# New Cree LR4 LED lighting - 540 Lumens !



## matrixshaman (May 23, 2008)

I just saw Cree has this new offering on their web site posted May 22nd - it's appears to be for home and office lighting using 11 watts and producing 540 Lumens. Check it out here
From what I can tell so far I think the LR4 is a single LED. There's also an LR6 and an LR24. Sounds great for house lighting - not sure if they could be used in a flashlight but I'm glad to see this offering pushing the LED into reality for home lighting. Hopefully they are in a reasonable price range.


----------



## jtr1962 (May 23, 2008)

This basically sounds like a rebranded LLF fixture.
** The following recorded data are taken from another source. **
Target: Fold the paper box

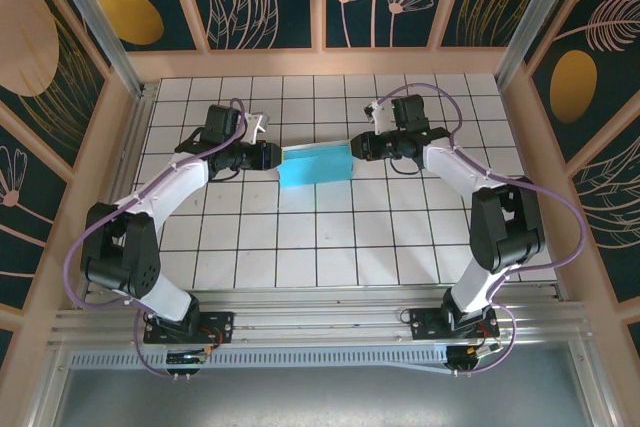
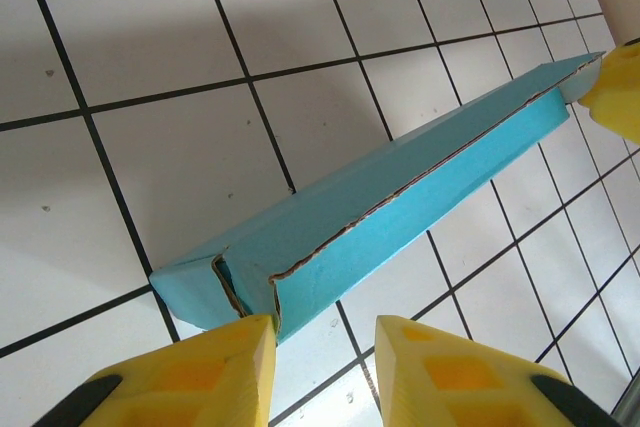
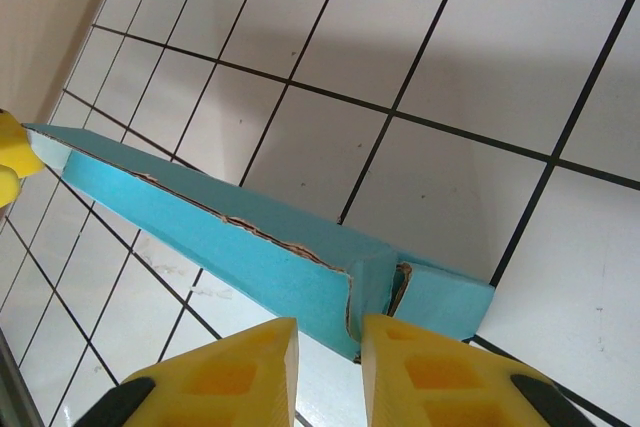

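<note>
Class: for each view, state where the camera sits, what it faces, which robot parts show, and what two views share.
Top external: high behind the arm bases, facing down on the table; left arm and right arm meet at the paper box.
Left wrist: on the left arm, facing along the box; own yellow fingertips at the bottom.
Right wrist: on the right arm, facing the opposite way along it; own fingertips likewise.
Shared: each wrist view catches the other arm's yellow fingertip at the box's far end.
</note>
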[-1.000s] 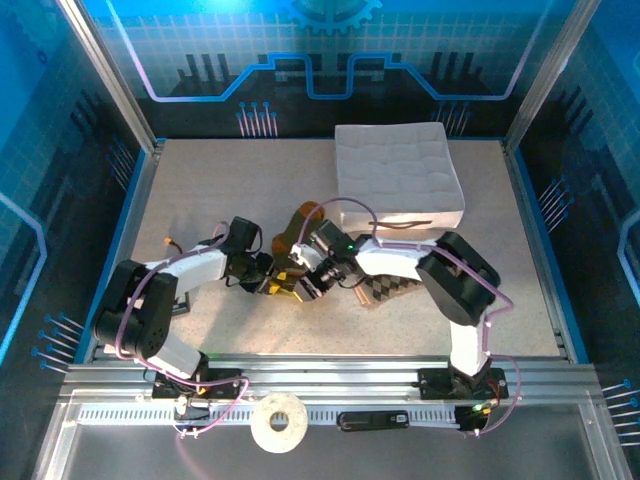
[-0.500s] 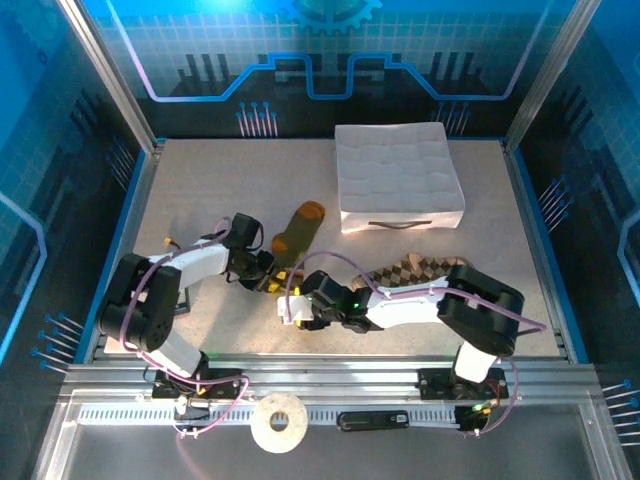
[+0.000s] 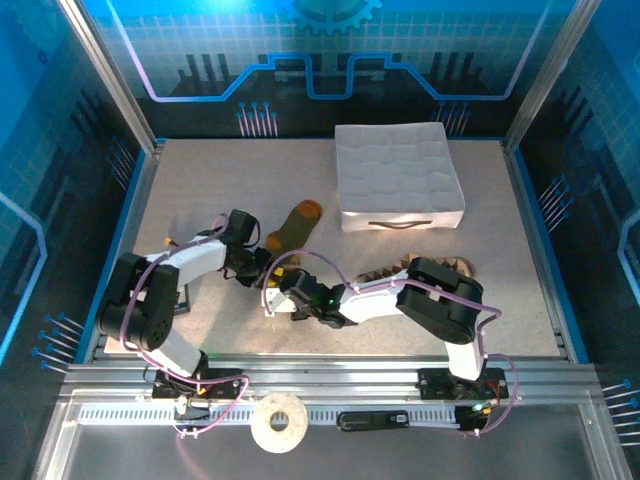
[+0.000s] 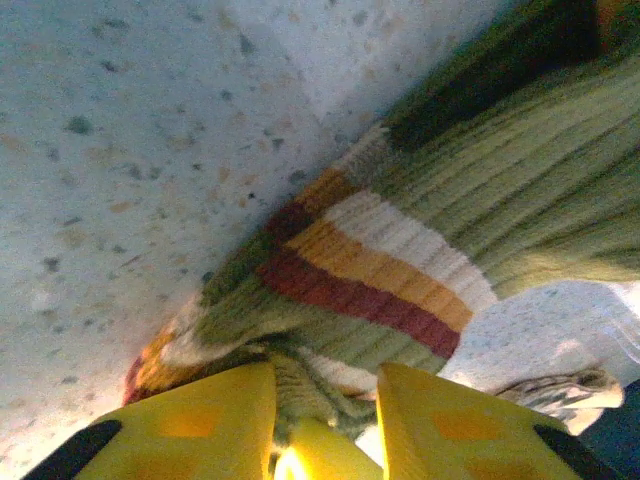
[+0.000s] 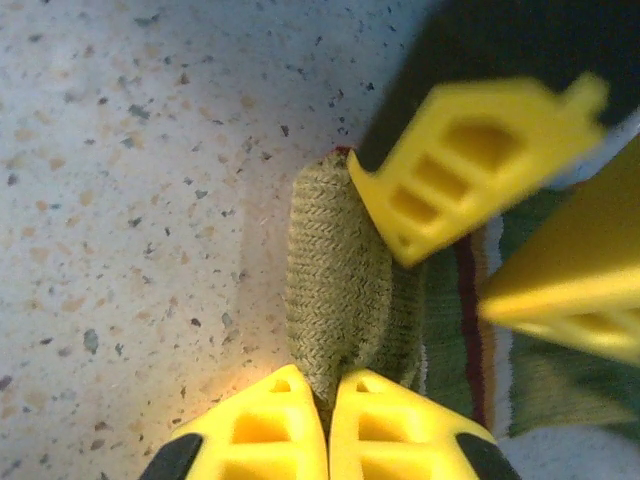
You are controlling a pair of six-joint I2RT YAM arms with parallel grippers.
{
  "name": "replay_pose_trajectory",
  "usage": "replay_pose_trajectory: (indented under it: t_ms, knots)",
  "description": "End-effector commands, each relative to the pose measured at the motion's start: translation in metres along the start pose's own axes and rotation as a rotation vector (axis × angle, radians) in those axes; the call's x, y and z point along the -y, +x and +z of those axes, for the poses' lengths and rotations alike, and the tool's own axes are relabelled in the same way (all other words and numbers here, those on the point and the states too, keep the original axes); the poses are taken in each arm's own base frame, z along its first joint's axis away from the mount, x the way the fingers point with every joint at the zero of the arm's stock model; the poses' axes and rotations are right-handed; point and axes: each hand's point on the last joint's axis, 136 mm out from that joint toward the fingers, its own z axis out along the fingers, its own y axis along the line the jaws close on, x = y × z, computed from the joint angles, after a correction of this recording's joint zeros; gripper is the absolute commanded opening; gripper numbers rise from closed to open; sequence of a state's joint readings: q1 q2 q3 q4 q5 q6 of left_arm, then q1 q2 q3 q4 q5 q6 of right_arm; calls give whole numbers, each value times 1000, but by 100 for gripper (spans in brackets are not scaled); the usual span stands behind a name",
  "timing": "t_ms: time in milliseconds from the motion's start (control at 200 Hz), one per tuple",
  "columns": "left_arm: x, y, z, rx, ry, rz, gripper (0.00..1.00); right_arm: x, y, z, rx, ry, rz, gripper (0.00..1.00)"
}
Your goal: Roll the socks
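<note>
Where the left arm lies low over the speckled worktop (image 3: 195, 190), the left claw (image 3: 252, 270) is clenched on the striped cuff end of the olive-green sock (image 3: 293, 230). In the left wrist view, bunched ribbed fabric sits between its 2 yellow fingers (image 4: 215, 420), with red, orange and cream stripes just above them. From there the sock runs up and to the right, its orange toe pointing toward the far side of the worktop. Just to the right of the left claw, the right claw (image 3: 280, 298) grips the same sock. In the right wrist view its 2 fingers (image 5: 385, 425) are nearly together, pinching a thick rolled fold of the olive-green fabric, and the left claw's yellow fingers stand close beyond it. Further right, the argyle sock (image 3: 390, 269) lies flat on the worktop, partly under the right arm's forearm and apart from the olive-green one. Behind it, toward the far right, stands the white quilted box (image 3: 398, 175).
</note>
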State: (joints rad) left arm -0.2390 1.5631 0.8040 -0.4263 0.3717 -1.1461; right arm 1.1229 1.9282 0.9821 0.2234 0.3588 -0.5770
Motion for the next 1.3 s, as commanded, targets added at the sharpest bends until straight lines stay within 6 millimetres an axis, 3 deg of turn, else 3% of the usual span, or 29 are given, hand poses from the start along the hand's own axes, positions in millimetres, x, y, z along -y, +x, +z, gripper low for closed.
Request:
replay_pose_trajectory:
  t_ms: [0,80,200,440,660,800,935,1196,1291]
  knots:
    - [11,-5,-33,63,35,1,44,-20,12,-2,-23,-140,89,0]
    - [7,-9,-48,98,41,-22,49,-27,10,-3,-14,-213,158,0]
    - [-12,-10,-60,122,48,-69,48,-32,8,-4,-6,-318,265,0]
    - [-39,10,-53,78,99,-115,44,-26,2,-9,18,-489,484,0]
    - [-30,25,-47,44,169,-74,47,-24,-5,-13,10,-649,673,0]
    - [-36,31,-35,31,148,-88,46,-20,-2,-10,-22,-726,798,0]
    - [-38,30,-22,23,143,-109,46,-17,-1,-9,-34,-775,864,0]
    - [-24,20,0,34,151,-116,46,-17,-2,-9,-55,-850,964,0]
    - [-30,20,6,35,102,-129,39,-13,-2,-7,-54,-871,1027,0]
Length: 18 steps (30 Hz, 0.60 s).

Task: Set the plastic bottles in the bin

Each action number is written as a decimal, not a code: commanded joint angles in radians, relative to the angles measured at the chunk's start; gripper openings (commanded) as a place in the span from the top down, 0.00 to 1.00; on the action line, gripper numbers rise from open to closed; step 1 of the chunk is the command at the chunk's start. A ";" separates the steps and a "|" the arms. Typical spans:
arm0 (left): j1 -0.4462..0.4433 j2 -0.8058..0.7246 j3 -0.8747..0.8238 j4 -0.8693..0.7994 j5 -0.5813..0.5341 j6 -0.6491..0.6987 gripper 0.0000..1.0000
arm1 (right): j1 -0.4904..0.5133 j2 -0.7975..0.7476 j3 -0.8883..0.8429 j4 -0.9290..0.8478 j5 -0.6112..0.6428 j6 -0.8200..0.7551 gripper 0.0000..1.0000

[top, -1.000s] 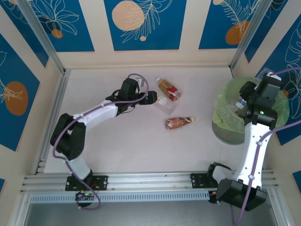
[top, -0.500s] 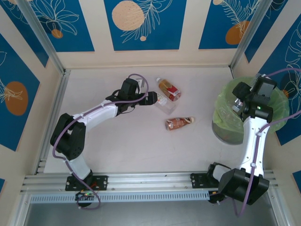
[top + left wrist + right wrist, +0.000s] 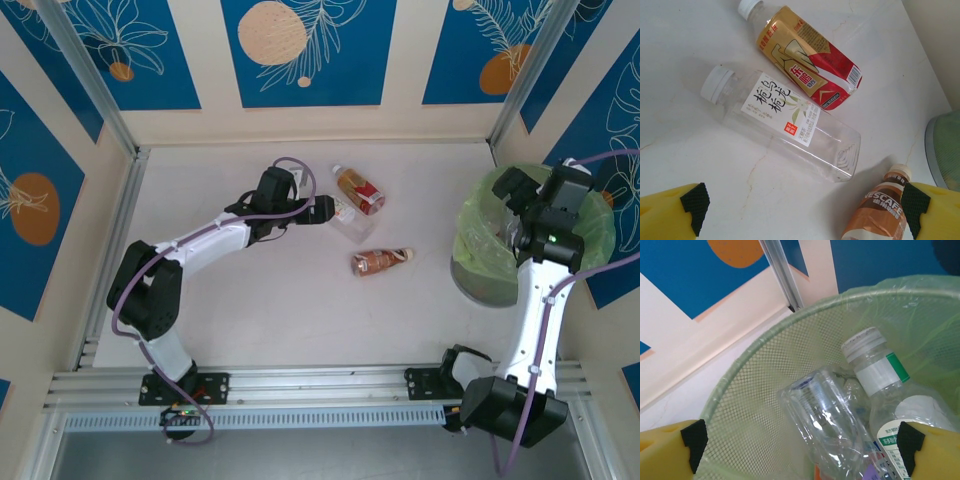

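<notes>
Left gripper (image 3: 322, 208), jaws wide and empty, hovers at the table's centre; right gripper (image 3: 513, 205), equally wide and empty, hangs over the bin (image 3: 470, 275) at 3 o'clock. Three plastic bottles (image 3: 380, 261) lie loose, and the clear bottle (image 3: 790, 125) sits just beside the left fingers (image 3: 675, 215) (the likelier pick). Its wrist view gives the axis, cap at 10 o'clock, base at 4, slanting across the fingers' line; overhead that slant is hard to read.

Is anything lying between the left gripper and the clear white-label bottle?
Nothing visible does. Bare table separates the open left gripper from the clear bottle; the brown coffee bottle lies off to one side, not in the path.
</notes>
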 commanded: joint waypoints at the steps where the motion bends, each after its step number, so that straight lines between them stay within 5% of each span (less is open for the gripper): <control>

Yes, I'm glad to see LEDs making it into general lighting, but IMHO they need to do way better than ~50 lm/W. And offering only two warmish color temperatures is a definite drawback as well. That leaves these out for task lighting, office lighting, most types of store lighting, and basically anyone who prefers cooler residential lighting.

The LR24 sounds interesting. It appears to be designed for dropped ceilings. If they can offer this with efficiencies >80lm/W and in cooler color temperatures, it would be quite viable for office, store, and kitchen/bath lighting.


----------



## Gunner12 (May 23, 2008)

I think warm LEDs can't match cooler LEDs in lumen per watt, IIRC 50 lumen per watt is pretty good for a warm white LED.

It might be good for replacing incan or warm florescent lights.


----------



## matrixshaman (May 23, 2008)

I didn't read up much on it but posted it wondering if anyone else knew anything about these. Agreed on color and effeciencies - could be better -- just wondered if this is some actual new LED itself or just a group of XRE's. LED's truly are making headway into home and office lighting though and it's too bad our government isn't supporting or in some way pushing these now instead of flourescent. I guess LED lighting still has a little way to go in terms of cost vs. flourescent but it will get there. If nothing else I think flourescent will lose out eventually due to the mercury issue.


----------



## jtr1962 (May 23, 2008)

matrixshaman said:


> just wondered if this is some actual new LED itself or just a group of XRE's.


From what I understand these are red, green, and blue LEDs with a proprietary color balancing circuit. This is why it would be trivial to offer these in other color temps besides 2700K and 3500K, or better yet a variable color temp fixture where the user simply selects their preference. Use of RGB instead of blue+phosphor is probably what accounts for the lower efficiency. We can get over 70 lm/W in warm white using blue plus phosphor but barely 50 lm/W using RGB.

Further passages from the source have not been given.